Abū Ḥanīfa Aḥmad ibn Dāwūd Dīnawarī (; died 895) was a Persian Islamic Golden Age polymath, astronomer, agriculturist, botanist, metallurgist, geographer, mathematician, and historian.

Life 
Dinawari was born in the (now ruined) town of Dinawar in modern-day western Iran. It had some importance due to its geographical location, serving as the entrance to the region of Jibal as well as a crossroad between the culture of Iran and that of the inhabitants on the other side of the Zagros Mountains. The birth date of Dinawari is uncertain; it is likely that he was born during the first or second decade of the 9th-century. He was instructed in the two main traditions of the Abbasid-era grammarians of al-Baṣrah and of al-Kūfah. His principal teachers were Ibn al-Sikkīt and his own father.  He studied grammar, philology, geometry, arithmetic, and astronomy and was known to be a reliable traditionalist. His most renowned contribution is the Book of Plants, for which he is considered the founder of Arabic botany.

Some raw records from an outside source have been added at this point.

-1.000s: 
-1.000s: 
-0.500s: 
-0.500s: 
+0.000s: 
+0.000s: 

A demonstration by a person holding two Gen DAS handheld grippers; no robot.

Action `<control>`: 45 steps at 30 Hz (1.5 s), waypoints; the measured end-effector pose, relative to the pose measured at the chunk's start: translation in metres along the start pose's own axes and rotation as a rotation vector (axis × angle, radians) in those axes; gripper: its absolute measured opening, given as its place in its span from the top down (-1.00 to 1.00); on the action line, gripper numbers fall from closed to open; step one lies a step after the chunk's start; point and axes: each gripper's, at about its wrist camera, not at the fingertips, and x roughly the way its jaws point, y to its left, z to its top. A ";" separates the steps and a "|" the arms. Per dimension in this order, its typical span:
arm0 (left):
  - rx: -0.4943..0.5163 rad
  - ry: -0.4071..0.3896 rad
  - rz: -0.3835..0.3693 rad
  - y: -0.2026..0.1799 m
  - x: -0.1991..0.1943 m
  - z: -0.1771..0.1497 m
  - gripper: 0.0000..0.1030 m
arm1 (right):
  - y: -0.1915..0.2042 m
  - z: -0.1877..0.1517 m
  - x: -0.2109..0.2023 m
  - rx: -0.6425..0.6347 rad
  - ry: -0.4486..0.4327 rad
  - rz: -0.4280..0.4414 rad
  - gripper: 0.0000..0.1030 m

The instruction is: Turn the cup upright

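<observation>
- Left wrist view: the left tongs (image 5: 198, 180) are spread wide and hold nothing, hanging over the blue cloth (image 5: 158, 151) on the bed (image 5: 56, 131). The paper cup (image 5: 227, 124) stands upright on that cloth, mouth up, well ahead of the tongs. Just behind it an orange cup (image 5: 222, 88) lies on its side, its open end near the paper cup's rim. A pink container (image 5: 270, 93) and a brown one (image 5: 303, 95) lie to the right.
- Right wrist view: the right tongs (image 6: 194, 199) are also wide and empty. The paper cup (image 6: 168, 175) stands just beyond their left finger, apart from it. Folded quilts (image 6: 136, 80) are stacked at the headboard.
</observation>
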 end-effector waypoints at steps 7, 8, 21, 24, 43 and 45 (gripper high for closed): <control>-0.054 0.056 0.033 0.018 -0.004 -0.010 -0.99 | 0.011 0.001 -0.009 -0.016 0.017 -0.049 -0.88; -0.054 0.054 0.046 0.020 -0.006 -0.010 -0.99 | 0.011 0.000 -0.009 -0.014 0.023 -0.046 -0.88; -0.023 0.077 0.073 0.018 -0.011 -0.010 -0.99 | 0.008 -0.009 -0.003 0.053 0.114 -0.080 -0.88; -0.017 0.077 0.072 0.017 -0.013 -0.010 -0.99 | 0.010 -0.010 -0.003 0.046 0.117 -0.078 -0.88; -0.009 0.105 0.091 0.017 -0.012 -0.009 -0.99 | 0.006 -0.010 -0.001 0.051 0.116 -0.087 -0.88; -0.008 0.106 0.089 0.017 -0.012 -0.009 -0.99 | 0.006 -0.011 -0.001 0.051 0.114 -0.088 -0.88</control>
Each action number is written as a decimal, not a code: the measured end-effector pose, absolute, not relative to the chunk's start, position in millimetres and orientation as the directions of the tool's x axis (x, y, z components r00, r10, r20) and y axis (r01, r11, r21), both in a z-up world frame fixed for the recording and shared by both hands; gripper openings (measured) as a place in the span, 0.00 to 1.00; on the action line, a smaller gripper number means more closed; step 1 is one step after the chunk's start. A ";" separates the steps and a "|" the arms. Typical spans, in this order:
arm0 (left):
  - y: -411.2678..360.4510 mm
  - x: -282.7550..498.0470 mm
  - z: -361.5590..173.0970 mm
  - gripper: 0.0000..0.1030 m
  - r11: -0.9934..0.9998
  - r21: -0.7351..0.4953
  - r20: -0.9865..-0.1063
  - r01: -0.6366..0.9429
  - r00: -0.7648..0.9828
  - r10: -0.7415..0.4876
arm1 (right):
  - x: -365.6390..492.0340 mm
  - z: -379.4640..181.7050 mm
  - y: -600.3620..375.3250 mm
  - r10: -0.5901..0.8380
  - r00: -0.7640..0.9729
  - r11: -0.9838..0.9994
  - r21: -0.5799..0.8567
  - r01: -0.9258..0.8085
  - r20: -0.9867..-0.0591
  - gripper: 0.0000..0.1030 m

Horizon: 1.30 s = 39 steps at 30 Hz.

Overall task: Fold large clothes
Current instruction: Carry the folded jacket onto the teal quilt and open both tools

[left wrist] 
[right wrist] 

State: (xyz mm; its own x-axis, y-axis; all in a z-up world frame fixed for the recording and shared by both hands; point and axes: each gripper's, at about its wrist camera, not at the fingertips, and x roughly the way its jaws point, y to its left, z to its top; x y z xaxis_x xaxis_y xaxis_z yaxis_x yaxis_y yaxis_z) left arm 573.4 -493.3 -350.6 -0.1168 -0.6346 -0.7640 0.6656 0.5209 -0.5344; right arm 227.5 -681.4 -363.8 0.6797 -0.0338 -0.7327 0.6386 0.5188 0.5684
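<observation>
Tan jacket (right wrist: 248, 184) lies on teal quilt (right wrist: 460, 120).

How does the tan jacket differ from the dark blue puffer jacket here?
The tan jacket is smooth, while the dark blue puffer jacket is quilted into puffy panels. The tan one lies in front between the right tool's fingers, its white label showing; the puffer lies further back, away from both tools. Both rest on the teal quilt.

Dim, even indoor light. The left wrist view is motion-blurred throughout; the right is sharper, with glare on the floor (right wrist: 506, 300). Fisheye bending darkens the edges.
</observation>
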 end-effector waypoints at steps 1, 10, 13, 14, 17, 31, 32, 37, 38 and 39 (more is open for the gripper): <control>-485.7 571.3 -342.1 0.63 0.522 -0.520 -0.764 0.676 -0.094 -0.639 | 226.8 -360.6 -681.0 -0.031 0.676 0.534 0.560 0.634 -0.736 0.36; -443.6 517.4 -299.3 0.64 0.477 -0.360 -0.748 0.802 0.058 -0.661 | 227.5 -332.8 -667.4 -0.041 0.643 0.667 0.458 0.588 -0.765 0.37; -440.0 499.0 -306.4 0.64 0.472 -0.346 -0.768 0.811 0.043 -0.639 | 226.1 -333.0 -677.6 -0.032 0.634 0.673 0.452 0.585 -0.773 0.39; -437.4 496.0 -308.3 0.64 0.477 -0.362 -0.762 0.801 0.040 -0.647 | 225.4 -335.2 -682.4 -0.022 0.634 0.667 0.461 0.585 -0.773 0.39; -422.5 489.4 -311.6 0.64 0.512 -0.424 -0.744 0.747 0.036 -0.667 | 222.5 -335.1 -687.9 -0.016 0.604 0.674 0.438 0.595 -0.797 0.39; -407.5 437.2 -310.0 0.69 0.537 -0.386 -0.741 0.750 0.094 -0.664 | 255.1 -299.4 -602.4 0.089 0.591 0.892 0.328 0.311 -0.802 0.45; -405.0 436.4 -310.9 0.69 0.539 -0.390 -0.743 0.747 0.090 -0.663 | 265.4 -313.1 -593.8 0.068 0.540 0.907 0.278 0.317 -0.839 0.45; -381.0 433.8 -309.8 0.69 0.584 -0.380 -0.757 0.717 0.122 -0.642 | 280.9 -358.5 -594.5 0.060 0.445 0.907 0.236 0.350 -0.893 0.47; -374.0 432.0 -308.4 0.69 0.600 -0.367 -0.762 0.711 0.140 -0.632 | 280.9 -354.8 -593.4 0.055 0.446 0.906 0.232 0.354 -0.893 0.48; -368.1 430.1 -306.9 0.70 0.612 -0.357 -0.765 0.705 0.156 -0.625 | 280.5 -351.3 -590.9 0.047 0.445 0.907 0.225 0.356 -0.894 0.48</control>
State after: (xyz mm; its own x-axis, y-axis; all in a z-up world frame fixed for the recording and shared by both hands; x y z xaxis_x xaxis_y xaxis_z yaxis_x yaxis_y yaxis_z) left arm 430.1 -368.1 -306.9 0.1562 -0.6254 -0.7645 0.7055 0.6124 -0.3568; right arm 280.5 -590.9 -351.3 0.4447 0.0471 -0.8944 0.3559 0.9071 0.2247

Dinawari's Kitāb al-akhbār al-ṭiwāl (General History), written from a Persian point of view, is possibly the earliest apparent effort to combine Iranian and Islamic history. While historians such as al-Tabari and Bal'ami devoted the introduction of their work to long discourses on the duration of the world, Dinawari attempted to establish the importance of Iranshahr ("land of Iran") as the centre of the world. In his work, Dinawari notably devoted much less space to the Islamic prophet Muhammad compared to that of Iran. Regardless, Dinawari was a devoted Muslim, as indicated by his commentary on the Qur'an. He concluded the history with the suppression of Babak Khorramdin's rebellion in 837, and the subsequent execution of the Iranian general Khaydhar ibn Kawus al-Afshin.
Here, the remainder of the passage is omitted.